Jason Ornstein (JO): Squalene is a molecule found in most living organisms but in very trace amounts. It is a long-chain hydrocarbon that is created in the human liver and transferred through our blood system to our skin where it plays a role in our natural protection from ultraviolet rays from the Sun. As an antioxidant, it also helps humans protect themselves from pollutants on the skin. Industrially, it is used as an emollient in personal care products because it is colorless and odorless. Unfortunately, the most plentiful source of industrial squalene is the liver of deep-water sharks.
A squalene-based vaccine adjuvant is delivered as nanodroplets emulsified by a phospholipid or non-ionic surfactant through injection, which increases the cellular uptake of the antigen in the vaccine. Once present, squalene recruits immune cells to the site, carrying the antigen into the lymphatic system and elicits an aggressive response. It’s the “why” of the response of the immune system to squalene that remains unknown. While there are other adjuvants, squalene is the only adjuvant ingredient that is perfectly biocompatible.
AM: What current challenges are associated with squalene supply and access? Are there any initiatives in place to address these issues? Can you tell us more about the use of plants to produce squalene?

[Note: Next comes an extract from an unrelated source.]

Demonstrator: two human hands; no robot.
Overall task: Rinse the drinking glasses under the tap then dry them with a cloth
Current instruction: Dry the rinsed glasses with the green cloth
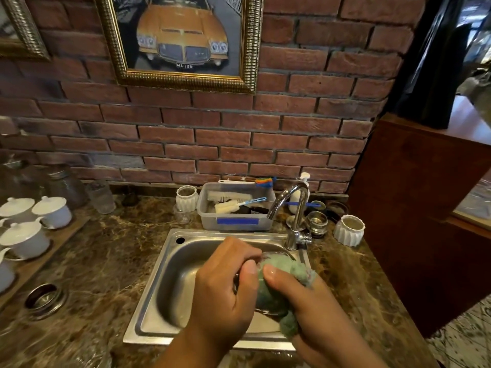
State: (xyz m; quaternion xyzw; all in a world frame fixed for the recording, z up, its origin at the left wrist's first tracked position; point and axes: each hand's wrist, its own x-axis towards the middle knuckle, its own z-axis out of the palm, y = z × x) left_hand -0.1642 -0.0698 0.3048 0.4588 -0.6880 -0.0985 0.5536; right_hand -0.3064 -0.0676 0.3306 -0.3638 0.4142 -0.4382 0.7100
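Hands (265, 296) wrapping green cloth (276, 288) round glass (273, 254), framed plate (184, 66) "MA-108"

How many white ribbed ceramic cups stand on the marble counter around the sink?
2. One white ribbed ceramic cup stands left of the clear plastic tub, behind the steel sink. The other stands right of the chrome tap. Others may be hidden.

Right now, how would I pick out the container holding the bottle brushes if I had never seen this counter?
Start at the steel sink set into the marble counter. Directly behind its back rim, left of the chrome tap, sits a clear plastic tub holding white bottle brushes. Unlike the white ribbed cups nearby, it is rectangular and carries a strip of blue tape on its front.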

JO: Most of the volume of industrial squalene is sourced from shark livers. While many personal care consumers are unaware of this, environmentalists have raised awareness and many cosmetic companies have sought alternative sources. One natural source is the by-product of olive oil production. This is limited to the total harvest each year. To consider U.S. Food and Drug Administration (FDA)-regulated medical use as an adjuvant, this source would require indoor growth of olives, which is limited by the years it takes to develop an olive patch and the total harvest time.

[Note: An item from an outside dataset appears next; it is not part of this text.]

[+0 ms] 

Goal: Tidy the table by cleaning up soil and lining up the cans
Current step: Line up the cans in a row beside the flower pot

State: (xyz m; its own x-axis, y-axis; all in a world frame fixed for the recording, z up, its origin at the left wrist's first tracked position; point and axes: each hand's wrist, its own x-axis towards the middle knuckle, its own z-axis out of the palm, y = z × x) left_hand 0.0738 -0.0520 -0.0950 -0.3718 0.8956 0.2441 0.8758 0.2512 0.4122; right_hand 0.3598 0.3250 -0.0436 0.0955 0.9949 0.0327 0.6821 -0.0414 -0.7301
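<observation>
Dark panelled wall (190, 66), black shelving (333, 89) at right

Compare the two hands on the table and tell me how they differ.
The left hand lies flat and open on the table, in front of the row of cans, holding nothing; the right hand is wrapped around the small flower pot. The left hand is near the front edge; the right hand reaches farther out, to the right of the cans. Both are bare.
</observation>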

Another initiative is the novel Amyris product of synthetic squalane (an oxidized version of squalene). Unfortunately, this compound lacks the bioactivity of squalene. Amyris has proposed its compounds for adjuvant use but has been rejected by pharmaceutical companies. There is a desperate search for a new plant source of squalene that can be harvested indoors and fast.

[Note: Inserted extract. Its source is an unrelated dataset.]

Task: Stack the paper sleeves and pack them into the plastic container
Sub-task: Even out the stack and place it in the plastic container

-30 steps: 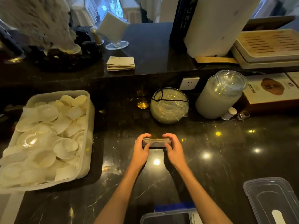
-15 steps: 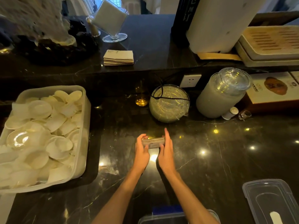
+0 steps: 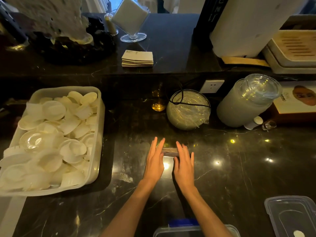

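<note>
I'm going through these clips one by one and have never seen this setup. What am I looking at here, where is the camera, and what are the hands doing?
There is no machine: a person's two bare hands, filmed by a wide-angle camera worn on their head, looking down at a dark marble counter. The left hand and right hand, fingers flat and open, press either side of a small stack of paper sleeves standing on the counter. A second sleeve stack lies on the raised ledge behind. A white tub of lids sits at left, and a clear plastic container at the bottom edge.
</note>
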Demonstrator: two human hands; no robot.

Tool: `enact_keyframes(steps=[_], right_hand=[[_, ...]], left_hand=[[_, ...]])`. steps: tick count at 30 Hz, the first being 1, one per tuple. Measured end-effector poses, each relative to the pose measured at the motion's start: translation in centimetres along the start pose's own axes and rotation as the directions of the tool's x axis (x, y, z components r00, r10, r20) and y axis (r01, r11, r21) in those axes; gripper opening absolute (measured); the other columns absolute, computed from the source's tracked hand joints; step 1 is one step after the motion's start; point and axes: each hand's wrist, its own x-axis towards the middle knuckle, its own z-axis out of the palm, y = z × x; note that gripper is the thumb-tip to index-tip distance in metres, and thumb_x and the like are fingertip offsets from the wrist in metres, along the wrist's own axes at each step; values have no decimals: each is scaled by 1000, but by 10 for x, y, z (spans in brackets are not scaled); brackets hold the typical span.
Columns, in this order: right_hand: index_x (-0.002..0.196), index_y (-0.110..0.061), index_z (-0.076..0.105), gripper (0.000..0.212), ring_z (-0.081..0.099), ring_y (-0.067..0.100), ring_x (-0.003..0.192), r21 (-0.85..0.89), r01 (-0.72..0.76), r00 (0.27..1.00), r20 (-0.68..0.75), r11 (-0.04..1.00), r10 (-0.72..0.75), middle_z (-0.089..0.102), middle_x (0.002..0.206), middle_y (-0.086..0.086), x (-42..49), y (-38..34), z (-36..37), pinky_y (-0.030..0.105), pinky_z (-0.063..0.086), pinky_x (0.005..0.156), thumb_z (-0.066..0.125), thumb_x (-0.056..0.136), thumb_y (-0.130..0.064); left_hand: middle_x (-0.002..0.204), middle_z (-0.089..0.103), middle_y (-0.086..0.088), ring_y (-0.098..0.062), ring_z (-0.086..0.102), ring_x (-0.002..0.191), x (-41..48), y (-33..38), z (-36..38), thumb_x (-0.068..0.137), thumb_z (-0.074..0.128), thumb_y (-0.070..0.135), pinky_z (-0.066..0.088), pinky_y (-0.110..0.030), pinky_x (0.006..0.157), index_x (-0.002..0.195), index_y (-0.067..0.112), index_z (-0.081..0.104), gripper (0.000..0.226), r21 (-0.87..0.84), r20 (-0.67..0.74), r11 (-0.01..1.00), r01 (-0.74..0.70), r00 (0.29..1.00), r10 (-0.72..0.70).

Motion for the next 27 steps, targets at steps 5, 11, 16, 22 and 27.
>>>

AM: Why were tobacco and duckweed species chosen for this initiative? Why are both transgenic and transient approaches being developed?
Barry Holtz (BH): Both species have inherent advantages in the expression of some kinds of heterologous proteins. Since both have almost identical downstream purification steps, it is prudent to have both species to evaluate.
In general, it is customary to use the transgenic approach in Lemna sp. since the inherent gene stability allows constant recycling of some of the biomass as inoculum in a flow-through system. Typically, N. benthamiana utilizes the rapid and stable transient system. Only five to seven days are required to get to maximum expression. However, for complex polygenic systems, some of the genetic information can be a permanent transformant and additional genetic input can be inserted as a transient construct.
AM: What are the advantages of manufacturing products such as squalene in this way? Are there any challenges to overcome?
BH: The production of multiple products, especially a lipid intermediary metabolite and protein in the same plant by multi organelle directed (MODä ) biosynthesis, represents huge savings in upstream cost and high return from a low cost of goods.
We have developed a proprietary separation technique early in the process that segregates discrete sub-cellular fractions so that multiple products can be concentrated and sent on their individual process paths.
AM: What about regulation? How soon could reliance on unsustainable sources of squalene become a thing of the past?
JO: The product would be regulated by the FDA and with the experience of the Phylloceuticals team, plans are being put in place to develop the regulatory path. During the current pandemic, the FDA has been actively prioritizing vaccine tools such as this which could increase the strength of SARS-CoV-2 vaccines. It is commonly known that the European Union is considering regulation against shark-sourced squalene.
Jason Ornstein and Dr. Barry Holtz were speaking to Anna MacDonald, Science Writer for Technology Networks.